軟骨細胞の肥大化を形態学的に解析するためにATDC5細胞とプライマリーのマウス肋軟骨細胞を包埋したアルジネートピーズをHE染色し、組織学的に評価した。Ad-caLEF-1を導入したものとLiCl処理は明らかな細胞の肥大化がみられたのに対して、Ad-dnLEF-1とAd-si・-cateninを導入したものはLiCl処理にも関わらず、細胞の肥大化が抑制された。これらのデータより、古典的Wntシグナルは軟骨細胞の形態的な変化（肥大化）に影響を与えていることが示唆された。さらにこれらのアルジネートピーズを免疫組織学的に解析すると、10型コラーゲンのmRNA発現に合致して、 1O型コラーゲンの蛋白発現がみられた。これらのデータより、古典的Wntシグナルが少なくとも一部は、直接的に軟骨細胞の肥大化を促進していることが示唆された。

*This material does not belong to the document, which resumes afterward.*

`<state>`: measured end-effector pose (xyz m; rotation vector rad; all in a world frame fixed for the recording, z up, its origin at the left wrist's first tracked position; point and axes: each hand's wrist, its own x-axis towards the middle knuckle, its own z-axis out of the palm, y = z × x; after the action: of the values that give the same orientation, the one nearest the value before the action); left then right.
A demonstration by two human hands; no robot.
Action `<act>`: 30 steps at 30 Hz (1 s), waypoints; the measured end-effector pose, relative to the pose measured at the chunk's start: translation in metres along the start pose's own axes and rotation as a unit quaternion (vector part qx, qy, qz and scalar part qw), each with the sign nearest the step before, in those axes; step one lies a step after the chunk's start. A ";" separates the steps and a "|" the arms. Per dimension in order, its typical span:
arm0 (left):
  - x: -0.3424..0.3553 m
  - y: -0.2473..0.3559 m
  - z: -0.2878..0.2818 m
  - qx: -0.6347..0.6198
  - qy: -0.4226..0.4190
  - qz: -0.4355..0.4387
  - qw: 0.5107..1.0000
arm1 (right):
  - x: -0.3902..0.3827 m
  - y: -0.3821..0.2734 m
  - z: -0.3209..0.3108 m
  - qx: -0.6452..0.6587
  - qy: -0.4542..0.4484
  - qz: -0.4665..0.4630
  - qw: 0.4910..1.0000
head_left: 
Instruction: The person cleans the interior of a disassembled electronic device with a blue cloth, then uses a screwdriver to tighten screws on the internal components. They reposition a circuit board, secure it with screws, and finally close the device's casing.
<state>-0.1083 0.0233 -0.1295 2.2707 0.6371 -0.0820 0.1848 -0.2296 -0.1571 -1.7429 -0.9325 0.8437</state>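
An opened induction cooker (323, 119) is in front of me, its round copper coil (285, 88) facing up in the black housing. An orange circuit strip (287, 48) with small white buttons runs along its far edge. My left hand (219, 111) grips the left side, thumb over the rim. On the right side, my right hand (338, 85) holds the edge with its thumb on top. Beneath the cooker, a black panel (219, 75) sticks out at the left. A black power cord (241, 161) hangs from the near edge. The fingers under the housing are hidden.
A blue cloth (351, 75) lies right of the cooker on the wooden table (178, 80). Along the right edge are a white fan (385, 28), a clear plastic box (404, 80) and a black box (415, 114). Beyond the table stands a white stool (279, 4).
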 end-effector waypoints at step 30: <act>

Sox9は軟骨分化と肥大化の調節に必須の因子であることから、古典的Wntシグナルによる軟骨分化と肥大化の促進はSox9依存的であるかどうかを詳細に検討するためにSox9ノックアウトES細胞を用いた解析を行った。野生型のES細胞に対して、Ad-caLEF-1を導入したり、LiClを加えたりした場合、7日間で2型コラーゲン、10型コラーゲン発現が増加し、Ad-dnLEF-1とAd-si・-cateninを導入したものはLiCl処理にも関わらず、2型コラーゲン、10型コラーゲンの発現が抑制された。これに対してSox9ノックアウトES細胞に対してAd-caLEF-1を導入したり、LiClを加えたりしたものはいずれのマーカーの発現も誘導されなかったSox9ノックアウトES細胞をSox9発現アデノウイルスで救済すると2型コラーゲンと10型コラーゲンのmRNA発現が共に誘導された。これらのSox9ノックアウトES細胞を用いた実験結果より古典的Wntシグナルによる軟骨分化促進作用はSox9依存性であることが示唆された。

なお、論文題目提出時には、『軟骨形成誘導シグナルの解析-Wntシグナルの軟骨分化に対する作用と軟骨分化誘導薬の探索および作用機序の解析-』であったが、第2章における軟骨分化誘導薬の探索および作用機序の解析の公表の時期や特許の問題より、審査会において話し合いの結果、本論文より削除することになった。そのため、題目の変更を行い、『Wntシグナルの軟骨分化に対する作用解析』とした。

以上、本論文は、古典的Wntシグナルは軟骨内骨化においてSox9依存性に軟骨分化・肥大化を促進することを明らかにした。この知見は軟骨分化シグナルネットワークを解明する手がかりになり、さらに軟骨分化の異常が引き起こす変形性関節症などを含む様々な疾患の病態生理の理解と将来の治療法の開発に役立つことが期待され、学位の授与に値するものと考えられる。